INSIGHT | July 6, 2010

Tuck School of Business at Dartmouth

Nearly eight months after new rules were enacted requiring stronger protection of health care information, organizations are still leaking such data on file-sharing networks, a study by Dartmouth College's Tuck School of Business has found. In a research paper to be presented at an IEEE security symposium Tuesday, a Dartmouth College professor Eric Johnson will describe how university researchers discovered thousands of documents containing sensitive patient information on popular peer-to-peer (P2P) networks. One of the more than 3,000 files discovered by the researchers was a spreadsheet containing insurance details, personally identifying information, physician names and diagnosis codes on more than 28,000 individuals. Another document contained similar data on more than 7,000 individuals. Many of the documents contained sensitive patient communications, treatment data, medical diagnoses and psychiatric evaluations. At least five files contained enough information to be classified as a major breach under current health-care breach notification rules.

The Extended Enterprise (suppliers, third-parties, remote employees) of healthcare providers often include many technically unsophisticated partners who are more likely to expose information. Thus tracking and stopping medical data hemorrhages is more complex and possibly harder to control given the fragmented nature of the U.S. healthcare system. However, efforts to move sensitive information out of ad-hoc spreadsheets and into better-managed EHR, as well as, proactively monitoring internet-based networks for exposure will reduce the inadvertent disclosures documented in this paper.

Research Highlights


5 Major Breaches Detected in Two-Week Period: 28,000 Individuals Exposed | Under the recent Health Information Technology for Economic and Clinical Health (HITECH) legislation, affected individuals must be notified within 60 days after the discovery of a breach. If a breach effect more than 500 people, state media and government notifications are required.

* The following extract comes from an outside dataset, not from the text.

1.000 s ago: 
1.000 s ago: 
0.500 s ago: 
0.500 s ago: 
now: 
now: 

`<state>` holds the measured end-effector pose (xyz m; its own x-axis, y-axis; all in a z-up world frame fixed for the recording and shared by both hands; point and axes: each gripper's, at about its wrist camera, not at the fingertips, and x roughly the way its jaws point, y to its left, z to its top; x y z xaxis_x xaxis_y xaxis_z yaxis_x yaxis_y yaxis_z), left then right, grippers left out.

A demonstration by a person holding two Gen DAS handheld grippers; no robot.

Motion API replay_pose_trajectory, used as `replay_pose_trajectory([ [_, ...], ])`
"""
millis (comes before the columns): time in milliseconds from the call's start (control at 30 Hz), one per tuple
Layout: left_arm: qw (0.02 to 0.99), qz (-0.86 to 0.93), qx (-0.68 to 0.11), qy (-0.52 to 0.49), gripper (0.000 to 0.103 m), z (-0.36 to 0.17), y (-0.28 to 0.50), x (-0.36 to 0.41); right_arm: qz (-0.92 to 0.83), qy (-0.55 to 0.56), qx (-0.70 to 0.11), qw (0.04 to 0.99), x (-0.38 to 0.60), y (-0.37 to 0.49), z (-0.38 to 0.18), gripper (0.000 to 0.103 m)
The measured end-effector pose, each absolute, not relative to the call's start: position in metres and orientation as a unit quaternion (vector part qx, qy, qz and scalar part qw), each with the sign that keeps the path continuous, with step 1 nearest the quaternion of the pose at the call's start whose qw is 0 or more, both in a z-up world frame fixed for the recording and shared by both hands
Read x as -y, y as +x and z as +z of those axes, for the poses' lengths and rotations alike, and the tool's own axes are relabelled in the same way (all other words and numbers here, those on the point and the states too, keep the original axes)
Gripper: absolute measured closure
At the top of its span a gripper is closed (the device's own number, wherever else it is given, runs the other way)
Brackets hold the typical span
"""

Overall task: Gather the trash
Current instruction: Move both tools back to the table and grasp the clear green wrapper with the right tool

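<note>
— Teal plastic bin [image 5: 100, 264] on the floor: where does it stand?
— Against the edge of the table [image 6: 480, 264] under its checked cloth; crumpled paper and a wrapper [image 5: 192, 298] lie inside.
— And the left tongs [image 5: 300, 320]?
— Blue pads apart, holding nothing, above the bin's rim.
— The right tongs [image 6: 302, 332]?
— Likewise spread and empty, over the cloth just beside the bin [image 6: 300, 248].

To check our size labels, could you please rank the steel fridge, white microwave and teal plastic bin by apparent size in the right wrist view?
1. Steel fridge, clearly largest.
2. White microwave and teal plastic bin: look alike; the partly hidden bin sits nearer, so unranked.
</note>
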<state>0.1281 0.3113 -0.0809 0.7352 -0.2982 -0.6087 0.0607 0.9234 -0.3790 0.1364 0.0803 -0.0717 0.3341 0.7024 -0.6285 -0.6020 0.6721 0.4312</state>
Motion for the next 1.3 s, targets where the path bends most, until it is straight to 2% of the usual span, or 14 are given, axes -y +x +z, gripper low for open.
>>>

Exposed Healthcare Data Fuels ID Theft and Medical Fraud
| This research demonstrates that the healthcare sector threat continued as disclosed data was detected on file-sharing networks, despite the HITECH Act taking effect in September of 2009. The type of sensitive data being exposed onto file-sharing networks is where identity theft and medical fraud is occurring, at the cost of both individual consumers and healthcare organizations.

Demand is Very Real: File-Sharing Users Employing Highly-Targeted Searches | The collected search data exposes the prevalence of malicious medical-related searches on P2P networks. Users have developed targeted search terms for flushing out patient data files and research findings. When this information is combined with the numerous documents collected as part of our experiments we conclude that users are not only searching for sensitive files, but finding them.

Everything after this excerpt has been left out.